Delikanlılar sigara üstüne sigara içerken hayal kuruyorlardı. Bu hayallerde hiç yenilgi yoktu, hiç aşağılanma yoktu, hiç başarısızlık yoktu. Hele bir özgürlüğe kavuşsunlar, dağı taşı delip geçerlerdi.
Bodrumdakilerin sayısı 20’yi bulmuştu, otuz gündür burada hapistiler. İşte nihayet beklenen an gelmiş, bir minibüse bindirilip yola koyulmuşlardı. Özgürlük yakındı artık. Küçük mülteci kızın annesi, kızına yola çıktıklarından beri çantasında özenle sakladığı kırmızı bir elbise giydirmişti. Birisi göz boncuklarından yapılmış bir bilezik takmıştı koluna, saçlarını iki yana tarayıp tokalarla süslemişlerdi.

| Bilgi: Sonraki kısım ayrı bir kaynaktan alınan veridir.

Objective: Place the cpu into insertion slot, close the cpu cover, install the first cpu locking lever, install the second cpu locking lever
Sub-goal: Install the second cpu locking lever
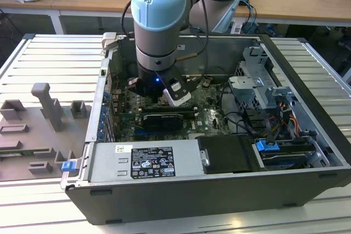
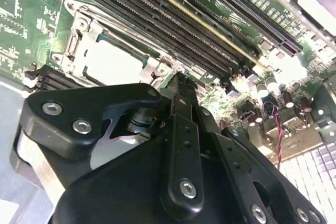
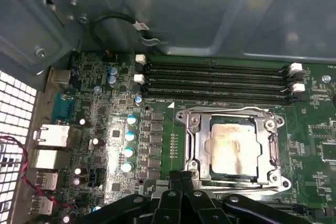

Minibüsün içinde birbirlerinin kalp atışlarını dinleyerek ilerliyorlardı.
Saatler sonra minibüs bir yerde durdu. İndiler, deniz kıyısı bir yere gelmişlerdi. Akşam olmak üzereydi. Minibüsün şoförü kıyıdaki kayaların arasına gizlenmiş iki lastik botu gösterip “İşte” demişti, “Midilli, yani Yunanistan karşı kıyı, sabah erken saatlerde botlara binip şu kürekleri çekerek oraya varırsınız. Yolunuz açık olsun”.
Minibüsün şoförü bunları söyleyip toz olmuştu. Yirmi kişilik topluluk öylece kalakalmıştı, geceyi soğuktan donarak, titreyerek geçirdiler, sabahleyin botlara binip küreklere asılmaya vakit bulamadan Türk sahil güvenliğine yakalandılar.
Cümle hayaller suya gitmişti.
Ben küçük mülteci kızını yirmi kişinin getirildiği Assos kıyı karakolunda gördüm.
İlk kez bir mülteci topluluğu görüyordum, suskundular ve kırmızı elbiseli küçük mülteci kızın yüzündeki çaresizlik ürkütücüydü, sanki yüz yaşındaydı.
Karakolda askerler onlara çorba ikram etti ve inanın o gün kıyıdaki herkes vatan toprağından zorunlu olarak kopmanın ne demeye geldiğini düşündü. Aynı gün Assos’a komşu Gülpınar’da kırk mülteci daha yakalandı. Kırmızı elbiseli küçük mülteci kıza ne oldu, bilmiyorum.
Bu olay 2009 yılında oldu. Ben daha sonraları Suruç’ta, Maraş’ta, Antep’te gittiğim mülteci kamplarında o kırmızı elbiseli mülteci kızın sarı saçlı, siyah saçlı kardeşlerini gördüm. Mülteci kamplarının ortasında, yırtık bir topun peşinden koşturduklarını gördüm. Onlara masal anlatan annelerini, ninelerini gördüm. Suskun dedelerini, babalarını gördüm. Akdeniz’e dökülmüş ölülerini gördüm. Ege’nin nasıl mülteci mezarı olduğunu gördüm. Dünyanın, tüm kırmızı elbiseli kız çocuklarına nasıl kayıtsız kaldığını gördüm. En önemlisi, savaştan kaçıp ülkemize sığınan Suriyeli mültecilerin sokaklarımızda istenmeyen insanlar olarak nasıl aşağılandığını gördüm.
Bu dünya artık merhametini yitirmiş bir dünya. Bütün yağmurlarda, bütün rüzgârlarda o kırmızı elbiseli kızın acılı gözyaşları var. Gerisi nedir ki?